Excerpts from a dataset
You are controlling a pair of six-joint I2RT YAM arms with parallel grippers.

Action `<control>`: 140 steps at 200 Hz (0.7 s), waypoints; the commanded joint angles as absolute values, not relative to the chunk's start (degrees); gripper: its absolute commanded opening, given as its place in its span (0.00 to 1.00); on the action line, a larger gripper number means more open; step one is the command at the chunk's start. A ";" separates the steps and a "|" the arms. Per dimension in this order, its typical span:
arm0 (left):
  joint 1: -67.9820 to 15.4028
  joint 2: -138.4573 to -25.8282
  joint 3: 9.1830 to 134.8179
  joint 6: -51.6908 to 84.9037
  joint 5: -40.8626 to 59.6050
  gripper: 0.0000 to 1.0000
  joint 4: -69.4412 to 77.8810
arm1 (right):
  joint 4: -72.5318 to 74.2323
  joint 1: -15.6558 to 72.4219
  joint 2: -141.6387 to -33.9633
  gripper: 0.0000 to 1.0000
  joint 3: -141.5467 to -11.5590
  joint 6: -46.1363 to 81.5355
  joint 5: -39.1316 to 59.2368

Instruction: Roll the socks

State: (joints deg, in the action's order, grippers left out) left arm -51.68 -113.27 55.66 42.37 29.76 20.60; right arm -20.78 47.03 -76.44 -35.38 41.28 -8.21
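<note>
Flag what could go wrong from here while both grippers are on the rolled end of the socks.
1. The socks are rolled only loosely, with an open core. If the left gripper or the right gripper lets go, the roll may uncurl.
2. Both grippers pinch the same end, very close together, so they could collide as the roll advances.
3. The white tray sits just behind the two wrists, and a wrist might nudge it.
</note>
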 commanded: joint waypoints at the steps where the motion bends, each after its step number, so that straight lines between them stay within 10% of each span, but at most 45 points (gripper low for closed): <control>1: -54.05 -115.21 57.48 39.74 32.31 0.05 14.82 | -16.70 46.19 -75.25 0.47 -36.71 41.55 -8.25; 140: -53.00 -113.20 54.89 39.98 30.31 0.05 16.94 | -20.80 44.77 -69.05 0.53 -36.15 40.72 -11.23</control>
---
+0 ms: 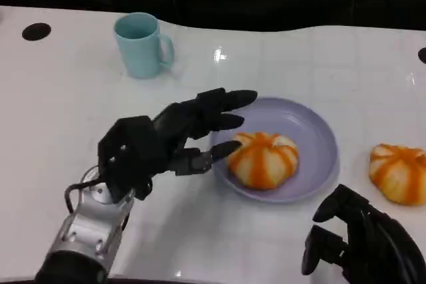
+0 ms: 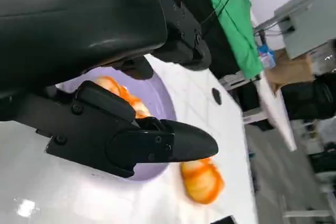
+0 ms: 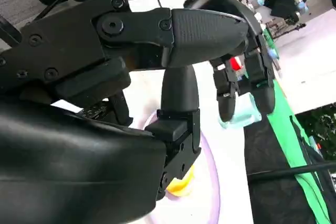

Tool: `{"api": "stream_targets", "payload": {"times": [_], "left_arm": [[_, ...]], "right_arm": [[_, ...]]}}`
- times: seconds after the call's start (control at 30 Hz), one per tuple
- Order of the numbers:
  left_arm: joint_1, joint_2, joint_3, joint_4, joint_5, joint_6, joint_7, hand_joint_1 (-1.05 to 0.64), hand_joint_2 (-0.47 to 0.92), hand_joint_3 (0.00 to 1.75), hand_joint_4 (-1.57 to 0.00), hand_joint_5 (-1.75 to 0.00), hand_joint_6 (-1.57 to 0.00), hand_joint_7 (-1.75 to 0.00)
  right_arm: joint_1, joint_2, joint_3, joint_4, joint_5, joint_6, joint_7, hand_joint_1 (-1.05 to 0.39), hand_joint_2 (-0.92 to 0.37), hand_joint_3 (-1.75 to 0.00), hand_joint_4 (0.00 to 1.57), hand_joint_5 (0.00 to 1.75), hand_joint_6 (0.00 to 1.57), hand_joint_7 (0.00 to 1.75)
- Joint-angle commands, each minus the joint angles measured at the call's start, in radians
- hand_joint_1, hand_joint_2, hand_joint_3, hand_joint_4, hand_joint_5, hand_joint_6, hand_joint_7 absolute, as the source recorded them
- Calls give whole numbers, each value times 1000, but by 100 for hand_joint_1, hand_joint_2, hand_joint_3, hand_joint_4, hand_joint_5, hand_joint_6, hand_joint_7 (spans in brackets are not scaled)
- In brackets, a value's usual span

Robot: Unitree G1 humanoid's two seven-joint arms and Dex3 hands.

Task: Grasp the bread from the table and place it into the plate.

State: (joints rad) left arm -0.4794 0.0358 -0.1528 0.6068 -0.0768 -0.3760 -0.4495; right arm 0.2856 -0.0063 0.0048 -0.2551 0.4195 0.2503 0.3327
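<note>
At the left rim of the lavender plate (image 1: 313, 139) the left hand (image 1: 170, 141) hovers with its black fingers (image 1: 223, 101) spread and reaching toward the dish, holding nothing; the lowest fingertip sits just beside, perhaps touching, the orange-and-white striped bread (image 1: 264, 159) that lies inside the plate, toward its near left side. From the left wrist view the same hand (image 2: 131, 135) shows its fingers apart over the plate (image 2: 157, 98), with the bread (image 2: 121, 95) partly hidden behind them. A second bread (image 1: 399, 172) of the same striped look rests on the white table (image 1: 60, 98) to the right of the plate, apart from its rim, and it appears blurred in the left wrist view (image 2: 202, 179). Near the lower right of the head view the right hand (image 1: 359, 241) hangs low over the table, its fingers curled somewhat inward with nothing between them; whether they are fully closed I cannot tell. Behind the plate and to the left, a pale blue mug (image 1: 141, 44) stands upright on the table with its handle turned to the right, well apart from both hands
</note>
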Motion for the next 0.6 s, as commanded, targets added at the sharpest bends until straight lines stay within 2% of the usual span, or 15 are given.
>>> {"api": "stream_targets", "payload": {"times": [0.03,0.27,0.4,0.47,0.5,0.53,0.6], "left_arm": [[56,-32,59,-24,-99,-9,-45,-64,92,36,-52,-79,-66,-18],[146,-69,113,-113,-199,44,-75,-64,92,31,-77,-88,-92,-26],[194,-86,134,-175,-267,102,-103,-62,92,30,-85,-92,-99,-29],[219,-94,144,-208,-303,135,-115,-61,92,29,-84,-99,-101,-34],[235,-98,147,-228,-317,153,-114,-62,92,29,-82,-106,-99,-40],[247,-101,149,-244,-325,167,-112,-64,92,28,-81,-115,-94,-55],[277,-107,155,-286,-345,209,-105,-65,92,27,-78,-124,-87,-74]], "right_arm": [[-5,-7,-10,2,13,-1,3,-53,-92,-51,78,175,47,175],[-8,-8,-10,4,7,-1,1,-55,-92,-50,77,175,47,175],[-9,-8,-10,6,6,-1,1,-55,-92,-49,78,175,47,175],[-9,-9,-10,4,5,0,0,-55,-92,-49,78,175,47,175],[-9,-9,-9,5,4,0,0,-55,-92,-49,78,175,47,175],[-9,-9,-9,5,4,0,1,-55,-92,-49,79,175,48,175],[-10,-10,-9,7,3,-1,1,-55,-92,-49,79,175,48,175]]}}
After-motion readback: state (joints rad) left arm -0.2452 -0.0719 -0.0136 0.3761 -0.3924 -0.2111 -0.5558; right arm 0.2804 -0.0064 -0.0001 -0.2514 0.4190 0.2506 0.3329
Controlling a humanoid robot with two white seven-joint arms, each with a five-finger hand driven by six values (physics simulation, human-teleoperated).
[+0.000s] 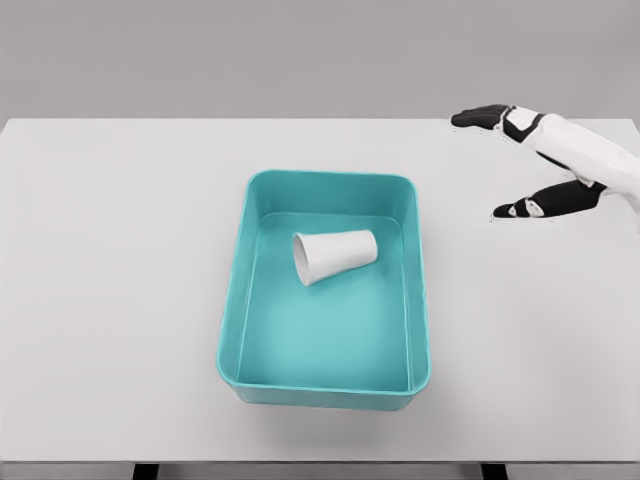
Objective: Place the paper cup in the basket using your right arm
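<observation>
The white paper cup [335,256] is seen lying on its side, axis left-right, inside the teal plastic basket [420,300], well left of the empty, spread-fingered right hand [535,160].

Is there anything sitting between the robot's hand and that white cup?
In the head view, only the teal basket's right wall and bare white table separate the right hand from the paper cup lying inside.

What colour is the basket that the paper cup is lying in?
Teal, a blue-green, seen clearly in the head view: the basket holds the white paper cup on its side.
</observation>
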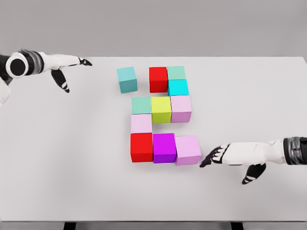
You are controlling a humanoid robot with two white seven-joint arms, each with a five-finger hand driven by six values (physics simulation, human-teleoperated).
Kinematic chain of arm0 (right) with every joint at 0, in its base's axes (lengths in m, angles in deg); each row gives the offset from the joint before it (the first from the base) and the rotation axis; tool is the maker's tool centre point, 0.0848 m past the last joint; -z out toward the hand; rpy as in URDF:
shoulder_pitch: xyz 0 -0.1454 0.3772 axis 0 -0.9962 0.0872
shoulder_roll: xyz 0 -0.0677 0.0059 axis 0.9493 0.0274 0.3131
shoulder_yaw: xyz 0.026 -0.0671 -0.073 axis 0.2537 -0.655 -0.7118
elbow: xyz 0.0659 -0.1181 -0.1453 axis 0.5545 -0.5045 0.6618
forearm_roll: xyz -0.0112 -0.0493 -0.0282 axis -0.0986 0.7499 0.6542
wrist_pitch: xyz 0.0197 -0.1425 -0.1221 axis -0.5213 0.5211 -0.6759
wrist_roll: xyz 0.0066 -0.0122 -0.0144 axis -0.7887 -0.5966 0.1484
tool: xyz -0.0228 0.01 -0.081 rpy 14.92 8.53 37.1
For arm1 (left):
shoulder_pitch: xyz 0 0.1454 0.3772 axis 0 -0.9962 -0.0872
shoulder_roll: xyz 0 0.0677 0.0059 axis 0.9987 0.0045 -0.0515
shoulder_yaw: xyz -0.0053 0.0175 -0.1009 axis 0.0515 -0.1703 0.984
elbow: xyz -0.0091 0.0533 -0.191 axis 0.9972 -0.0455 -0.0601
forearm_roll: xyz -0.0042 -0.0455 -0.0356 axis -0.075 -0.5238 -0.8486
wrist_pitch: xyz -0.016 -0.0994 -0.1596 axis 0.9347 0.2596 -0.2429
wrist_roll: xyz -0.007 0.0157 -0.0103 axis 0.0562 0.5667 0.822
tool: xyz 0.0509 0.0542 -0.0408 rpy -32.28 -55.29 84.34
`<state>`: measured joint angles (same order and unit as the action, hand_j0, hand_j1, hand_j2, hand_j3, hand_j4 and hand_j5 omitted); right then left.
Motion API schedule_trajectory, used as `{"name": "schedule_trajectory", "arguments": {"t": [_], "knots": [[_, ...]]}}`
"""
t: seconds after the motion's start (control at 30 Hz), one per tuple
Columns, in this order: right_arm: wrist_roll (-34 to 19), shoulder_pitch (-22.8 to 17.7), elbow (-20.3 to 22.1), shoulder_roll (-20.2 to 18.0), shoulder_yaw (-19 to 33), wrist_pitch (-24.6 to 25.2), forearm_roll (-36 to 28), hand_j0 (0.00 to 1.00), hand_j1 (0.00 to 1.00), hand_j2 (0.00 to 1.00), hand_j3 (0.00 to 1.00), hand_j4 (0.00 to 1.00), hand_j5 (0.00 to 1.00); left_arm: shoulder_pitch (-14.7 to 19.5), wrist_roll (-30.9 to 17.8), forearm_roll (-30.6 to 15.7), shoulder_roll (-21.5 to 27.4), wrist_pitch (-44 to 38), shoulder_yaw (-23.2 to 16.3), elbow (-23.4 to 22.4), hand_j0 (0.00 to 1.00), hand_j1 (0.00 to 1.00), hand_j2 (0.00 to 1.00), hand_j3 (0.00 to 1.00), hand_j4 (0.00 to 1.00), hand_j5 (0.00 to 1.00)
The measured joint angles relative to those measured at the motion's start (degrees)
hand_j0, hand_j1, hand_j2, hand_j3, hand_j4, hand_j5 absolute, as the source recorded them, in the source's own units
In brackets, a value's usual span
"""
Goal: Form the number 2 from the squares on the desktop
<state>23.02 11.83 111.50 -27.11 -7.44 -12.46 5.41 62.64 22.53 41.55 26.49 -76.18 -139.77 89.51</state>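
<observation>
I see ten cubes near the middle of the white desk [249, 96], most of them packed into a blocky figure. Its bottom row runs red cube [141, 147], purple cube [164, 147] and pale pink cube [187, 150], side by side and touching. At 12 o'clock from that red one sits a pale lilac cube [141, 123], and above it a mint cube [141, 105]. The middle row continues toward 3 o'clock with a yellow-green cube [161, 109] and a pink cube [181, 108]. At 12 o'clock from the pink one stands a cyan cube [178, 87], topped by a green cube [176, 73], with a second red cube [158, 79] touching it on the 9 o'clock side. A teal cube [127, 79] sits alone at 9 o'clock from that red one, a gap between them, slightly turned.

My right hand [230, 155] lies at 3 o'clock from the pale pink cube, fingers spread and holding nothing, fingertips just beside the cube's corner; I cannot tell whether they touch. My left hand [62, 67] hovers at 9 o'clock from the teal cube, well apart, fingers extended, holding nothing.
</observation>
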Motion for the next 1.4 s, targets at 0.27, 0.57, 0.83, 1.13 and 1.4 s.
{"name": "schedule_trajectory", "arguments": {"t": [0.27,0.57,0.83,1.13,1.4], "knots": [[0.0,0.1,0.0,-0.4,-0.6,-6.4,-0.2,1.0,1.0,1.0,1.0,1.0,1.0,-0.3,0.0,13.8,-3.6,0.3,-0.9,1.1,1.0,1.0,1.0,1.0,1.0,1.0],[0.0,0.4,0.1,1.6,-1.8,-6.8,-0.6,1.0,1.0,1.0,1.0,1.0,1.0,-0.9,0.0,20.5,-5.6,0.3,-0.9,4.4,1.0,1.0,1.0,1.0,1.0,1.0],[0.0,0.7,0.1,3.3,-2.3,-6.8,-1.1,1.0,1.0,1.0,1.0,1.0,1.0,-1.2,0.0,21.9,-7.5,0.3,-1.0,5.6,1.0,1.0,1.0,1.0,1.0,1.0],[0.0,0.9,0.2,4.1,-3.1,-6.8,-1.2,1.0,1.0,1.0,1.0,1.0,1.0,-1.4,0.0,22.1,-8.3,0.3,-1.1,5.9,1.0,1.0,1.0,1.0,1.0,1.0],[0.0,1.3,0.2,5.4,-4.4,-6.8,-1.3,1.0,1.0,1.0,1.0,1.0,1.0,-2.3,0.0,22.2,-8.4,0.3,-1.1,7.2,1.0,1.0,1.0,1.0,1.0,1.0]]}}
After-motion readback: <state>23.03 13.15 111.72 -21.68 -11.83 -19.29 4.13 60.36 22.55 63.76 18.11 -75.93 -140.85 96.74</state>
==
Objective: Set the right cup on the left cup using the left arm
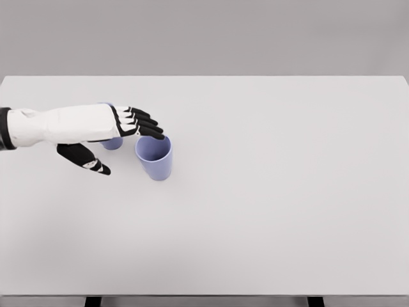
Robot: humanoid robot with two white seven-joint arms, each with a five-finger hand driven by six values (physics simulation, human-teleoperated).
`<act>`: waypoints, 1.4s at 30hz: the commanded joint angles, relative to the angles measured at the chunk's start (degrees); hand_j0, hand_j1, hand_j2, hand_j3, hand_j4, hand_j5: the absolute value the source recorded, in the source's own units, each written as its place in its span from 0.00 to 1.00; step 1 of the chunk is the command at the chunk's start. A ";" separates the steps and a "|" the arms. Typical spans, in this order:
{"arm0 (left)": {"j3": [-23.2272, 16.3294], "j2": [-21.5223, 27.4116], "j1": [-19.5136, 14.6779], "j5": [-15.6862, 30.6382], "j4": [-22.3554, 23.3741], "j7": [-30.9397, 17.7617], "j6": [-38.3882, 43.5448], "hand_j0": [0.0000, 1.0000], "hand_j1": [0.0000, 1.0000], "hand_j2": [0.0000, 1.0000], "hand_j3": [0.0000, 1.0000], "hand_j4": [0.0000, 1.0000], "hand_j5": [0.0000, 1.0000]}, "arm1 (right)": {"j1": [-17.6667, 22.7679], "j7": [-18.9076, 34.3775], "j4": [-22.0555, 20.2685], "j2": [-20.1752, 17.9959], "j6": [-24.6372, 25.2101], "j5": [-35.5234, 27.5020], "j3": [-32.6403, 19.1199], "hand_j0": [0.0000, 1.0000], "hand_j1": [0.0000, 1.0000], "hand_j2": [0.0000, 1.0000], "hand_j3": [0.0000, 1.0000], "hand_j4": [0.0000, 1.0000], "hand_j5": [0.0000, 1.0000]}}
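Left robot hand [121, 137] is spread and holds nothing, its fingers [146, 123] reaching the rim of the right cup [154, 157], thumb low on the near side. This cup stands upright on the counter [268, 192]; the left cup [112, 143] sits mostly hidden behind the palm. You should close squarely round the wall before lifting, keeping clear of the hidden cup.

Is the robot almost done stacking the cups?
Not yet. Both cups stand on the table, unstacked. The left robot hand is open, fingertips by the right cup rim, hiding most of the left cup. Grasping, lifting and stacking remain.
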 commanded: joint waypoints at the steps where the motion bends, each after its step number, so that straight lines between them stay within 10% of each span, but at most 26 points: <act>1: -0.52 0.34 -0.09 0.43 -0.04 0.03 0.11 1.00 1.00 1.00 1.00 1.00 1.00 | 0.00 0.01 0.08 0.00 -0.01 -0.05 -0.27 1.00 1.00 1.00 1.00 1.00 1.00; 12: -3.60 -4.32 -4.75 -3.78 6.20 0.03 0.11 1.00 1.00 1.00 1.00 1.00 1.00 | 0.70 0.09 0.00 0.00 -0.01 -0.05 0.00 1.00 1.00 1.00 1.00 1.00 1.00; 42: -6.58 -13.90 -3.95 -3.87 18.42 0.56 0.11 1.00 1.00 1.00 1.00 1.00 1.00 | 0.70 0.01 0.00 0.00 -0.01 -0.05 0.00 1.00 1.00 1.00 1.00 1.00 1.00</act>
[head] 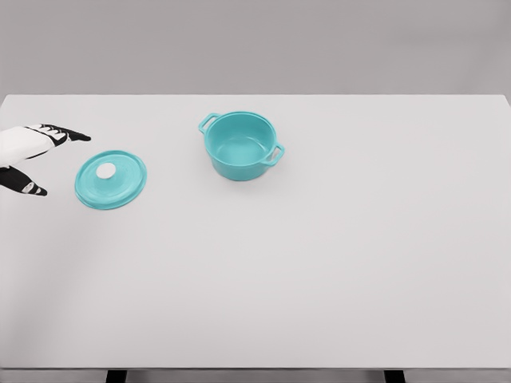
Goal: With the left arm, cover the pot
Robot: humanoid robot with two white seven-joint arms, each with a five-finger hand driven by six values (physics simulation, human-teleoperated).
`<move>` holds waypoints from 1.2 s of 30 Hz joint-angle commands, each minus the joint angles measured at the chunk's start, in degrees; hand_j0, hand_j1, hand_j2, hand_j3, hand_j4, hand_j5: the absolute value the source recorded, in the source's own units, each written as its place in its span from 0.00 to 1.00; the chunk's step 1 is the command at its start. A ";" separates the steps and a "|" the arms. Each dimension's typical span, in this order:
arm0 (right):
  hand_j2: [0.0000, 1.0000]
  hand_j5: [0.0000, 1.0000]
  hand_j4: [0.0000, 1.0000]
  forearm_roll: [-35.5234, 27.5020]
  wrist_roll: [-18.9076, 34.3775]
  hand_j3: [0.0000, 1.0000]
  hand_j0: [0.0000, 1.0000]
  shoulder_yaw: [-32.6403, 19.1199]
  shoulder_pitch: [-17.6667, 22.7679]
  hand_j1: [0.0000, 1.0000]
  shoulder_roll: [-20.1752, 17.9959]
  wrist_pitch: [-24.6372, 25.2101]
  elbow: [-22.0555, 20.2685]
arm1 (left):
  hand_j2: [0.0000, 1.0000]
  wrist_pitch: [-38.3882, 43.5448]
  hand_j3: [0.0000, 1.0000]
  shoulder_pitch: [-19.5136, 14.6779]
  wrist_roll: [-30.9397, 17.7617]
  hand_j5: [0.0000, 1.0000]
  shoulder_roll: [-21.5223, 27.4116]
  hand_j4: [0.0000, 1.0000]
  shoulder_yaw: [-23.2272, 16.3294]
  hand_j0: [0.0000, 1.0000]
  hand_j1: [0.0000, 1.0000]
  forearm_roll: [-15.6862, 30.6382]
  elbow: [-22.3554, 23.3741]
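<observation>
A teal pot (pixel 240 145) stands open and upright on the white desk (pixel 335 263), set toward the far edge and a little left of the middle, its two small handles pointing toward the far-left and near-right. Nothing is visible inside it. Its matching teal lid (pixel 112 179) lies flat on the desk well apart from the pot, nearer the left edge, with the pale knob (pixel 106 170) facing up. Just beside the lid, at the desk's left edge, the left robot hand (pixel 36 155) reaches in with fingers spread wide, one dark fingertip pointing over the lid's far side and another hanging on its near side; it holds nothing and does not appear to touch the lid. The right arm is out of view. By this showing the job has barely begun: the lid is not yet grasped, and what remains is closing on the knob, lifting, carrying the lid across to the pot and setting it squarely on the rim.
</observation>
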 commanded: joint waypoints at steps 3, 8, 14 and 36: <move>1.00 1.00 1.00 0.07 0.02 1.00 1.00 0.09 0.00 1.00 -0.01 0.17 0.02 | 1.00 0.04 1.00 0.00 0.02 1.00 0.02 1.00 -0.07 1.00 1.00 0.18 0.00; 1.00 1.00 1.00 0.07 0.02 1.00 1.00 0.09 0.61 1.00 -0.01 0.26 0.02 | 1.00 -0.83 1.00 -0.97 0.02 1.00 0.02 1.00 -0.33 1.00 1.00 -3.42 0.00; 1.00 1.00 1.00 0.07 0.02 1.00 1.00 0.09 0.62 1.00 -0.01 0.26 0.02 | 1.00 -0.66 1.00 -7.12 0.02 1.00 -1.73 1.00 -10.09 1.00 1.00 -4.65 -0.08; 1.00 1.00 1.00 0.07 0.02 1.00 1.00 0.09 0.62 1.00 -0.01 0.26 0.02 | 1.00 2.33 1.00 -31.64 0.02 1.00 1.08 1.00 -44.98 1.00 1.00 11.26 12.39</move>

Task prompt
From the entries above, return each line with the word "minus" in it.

Task solution
- Joint-angle commands, each minus the joint angles measured at the call's start, in radians
`<move>` holds waypoints from 1.2 s of 30 Hz joint-angle commands, each minus the joint angles measured at the chunk's start, in degrees; hand_j0, hand_j1, hand_j2, hand_j3, hand_j4, hand_j5: the absolute value the source recorded, in the source's own units, each written as its place in its span from 0.00 to 1.00; the chunk's step 1 is the command at its start. A ";" separates the steps and a "|" the arms. Each dimension's typical span, in this order:

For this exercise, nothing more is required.